Eppure, la sindrome cinese si allarga alla Germania, dove il partito di sinistra Linke chiede «test molecolari e sequenziamento obbligatori all’arrivo in Germania» per voce della responsabile sanità Kathrin Vogler. D’accordo il Presidente dell’Associazione Federale dei medici di salute pubblica Johannes Niessen che ha chiesto di adottare le stesse misure italiane. «Quando si verifica un’impennata dei casi, come oggi in Cina, ci si aspetta che il virus muti», ha detto Niessen. Per ora il governo tedesco non ha cambiato le sue regole ma potrebbe farlo se ci fosse una decisione europea. Nell’attesa, la questione rischia di trasformarsi in una crisi diplomatica serissima.

PECHINO ieri ha definito «inaccettabili» le decisioni dei governi europei che hanno imposto i test agli aeroporti. Secondo il portavoce del ministro degli esteri cinese Mao Ning, «la Cina potrebbe adottare contromisure in base al principio di reciprocità». Non si scompone il ministro degli esteri italiano Antonio Tajani che parla di decisioni «normalissime»: «Non è nulla di offensivo, non si conculca la libertà di una persona», dice. L’anomalia rimane: la quarantena con tampone all’uscita è prevista solo per i viaggiatori cinesi.

L’UE FINORA non ha una linea comune.
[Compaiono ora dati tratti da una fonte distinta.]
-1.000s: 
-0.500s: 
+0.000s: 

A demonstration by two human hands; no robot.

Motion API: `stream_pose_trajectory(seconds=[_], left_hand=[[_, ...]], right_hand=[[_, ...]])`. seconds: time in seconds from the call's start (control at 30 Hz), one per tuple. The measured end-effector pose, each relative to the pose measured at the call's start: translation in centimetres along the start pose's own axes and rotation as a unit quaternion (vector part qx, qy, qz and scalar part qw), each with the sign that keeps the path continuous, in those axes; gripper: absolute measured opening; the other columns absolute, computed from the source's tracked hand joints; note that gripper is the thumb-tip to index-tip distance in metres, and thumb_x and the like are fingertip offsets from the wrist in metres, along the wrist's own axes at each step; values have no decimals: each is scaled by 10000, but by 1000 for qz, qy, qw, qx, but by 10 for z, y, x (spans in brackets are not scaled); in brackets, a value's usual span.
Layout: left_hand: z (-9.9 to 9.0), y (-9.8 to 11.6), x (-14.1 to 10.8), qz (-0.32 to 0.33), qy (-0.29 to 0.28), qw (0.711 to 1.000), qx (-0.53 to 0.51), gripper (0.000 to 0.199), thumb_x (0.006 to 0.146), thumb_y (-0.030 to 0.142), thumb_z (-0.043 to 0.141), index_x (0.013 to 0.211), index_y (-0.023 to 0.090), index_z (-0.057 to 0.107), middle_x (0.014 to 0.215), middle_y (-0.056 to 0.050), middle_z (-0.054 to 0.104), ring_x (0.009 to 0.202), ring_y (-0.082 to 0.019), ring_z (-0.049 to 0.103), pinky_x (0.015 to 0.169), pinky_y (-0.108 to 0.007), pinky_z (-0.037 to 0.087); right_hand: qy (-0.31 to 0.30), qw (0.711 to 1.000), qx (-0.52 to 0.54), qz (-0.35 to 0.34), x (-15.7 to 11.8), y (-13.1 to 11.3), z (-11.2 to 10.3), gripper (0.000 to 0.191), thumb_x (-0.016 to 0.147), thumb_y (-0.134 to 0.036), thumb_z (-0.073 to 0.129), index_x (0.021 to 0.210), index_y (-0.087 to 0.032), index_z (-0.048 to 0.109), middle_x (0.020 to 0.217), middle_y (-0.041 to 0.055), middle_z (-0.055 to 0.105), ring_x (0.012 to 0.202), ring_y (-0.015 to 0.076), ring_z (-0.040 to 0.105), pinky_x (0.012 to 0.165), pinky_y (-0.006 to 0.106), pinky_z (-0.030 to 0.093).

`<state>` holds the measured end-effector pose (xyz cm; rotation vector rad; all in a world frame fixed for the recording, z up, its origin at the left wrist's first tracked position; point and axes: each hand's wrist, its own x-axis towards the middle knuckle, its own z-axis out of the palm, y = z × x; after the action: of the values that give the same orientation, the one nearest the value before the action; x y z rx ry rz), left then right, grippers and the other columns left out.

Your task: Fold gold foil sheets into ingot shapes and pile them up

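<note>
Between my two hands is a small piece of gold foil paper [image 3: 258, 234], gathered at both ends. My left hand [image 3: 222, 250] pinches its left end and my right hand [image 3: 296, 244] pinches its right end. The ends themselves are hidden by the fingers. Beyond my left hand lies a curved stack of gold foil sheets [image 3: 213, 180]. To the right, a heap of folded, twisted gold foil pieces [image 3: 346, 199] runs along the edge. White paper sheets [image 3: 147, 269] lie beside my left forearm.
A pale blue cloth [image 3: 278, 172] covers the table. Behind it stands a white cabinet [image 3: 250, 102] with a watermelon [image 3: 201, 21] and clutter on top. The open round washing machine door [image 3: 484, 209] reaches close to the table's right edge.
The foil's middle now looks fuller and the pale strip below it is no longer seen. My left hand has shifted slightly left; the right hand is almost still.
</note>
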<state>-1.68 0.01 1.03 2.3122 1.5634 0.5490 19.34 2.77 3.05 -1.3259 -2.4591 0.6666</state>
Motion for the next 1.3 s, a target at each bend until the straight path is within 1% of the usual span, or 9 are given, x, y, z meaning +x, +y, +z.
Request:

La riunione dell’unità di crisi a Bruxelles è prevista per oggi. Ieri la commissaria alla salute Stella Kyriakides ha teso la mano a Pechino. Secondo una nota, Kyriakides «ha contattato la controparte cinese per offrire solidarietà e supporto, mettendo a disposizione sia le competenze nel campo della salute pubblica che la donazione di vaccini adattati alle varianti». I vaccini più utilizzati in Cina, prodotti dalle aziende Sinopharm e Sinovac con la tecnologia del virus inattivato, si sono rivelati meno efficaci dei vaccini a mRna usati in Occidente. Tuttavia, non è vero che le campagne vaccinali di Pechino siano state inutili. Secondo la Collaborazione Cochrane, una rete di ricercatori indipendenti che raccoglie e analizza l’affidabilità delle ricerche, l’efficacia del vaccino Sinopharm è pari al 78% con «elevata credibilità». Il dato è inferiore al 90% dei vaccini a mRna, ma superiore a quello di altri vaccini impiegati in Europa e Usa, come quelli AstraZeneca o Johnson&Johnson. Su quella del vaccino Sinovac, stimata al 70%, le evidenze scientifiche sono di «bassa credibilità». Più che la minore efficacia dei vaccini, conta la scarsa immunità della popolazione cinese. Nel Paese il virus non è stato lasciato circolare per quasi tre anni con le politiche «Zero Covid» e la copertura vaccinale nella popolazione anziana è inferiore a quella di molti Paesi dell’Europa occidentale.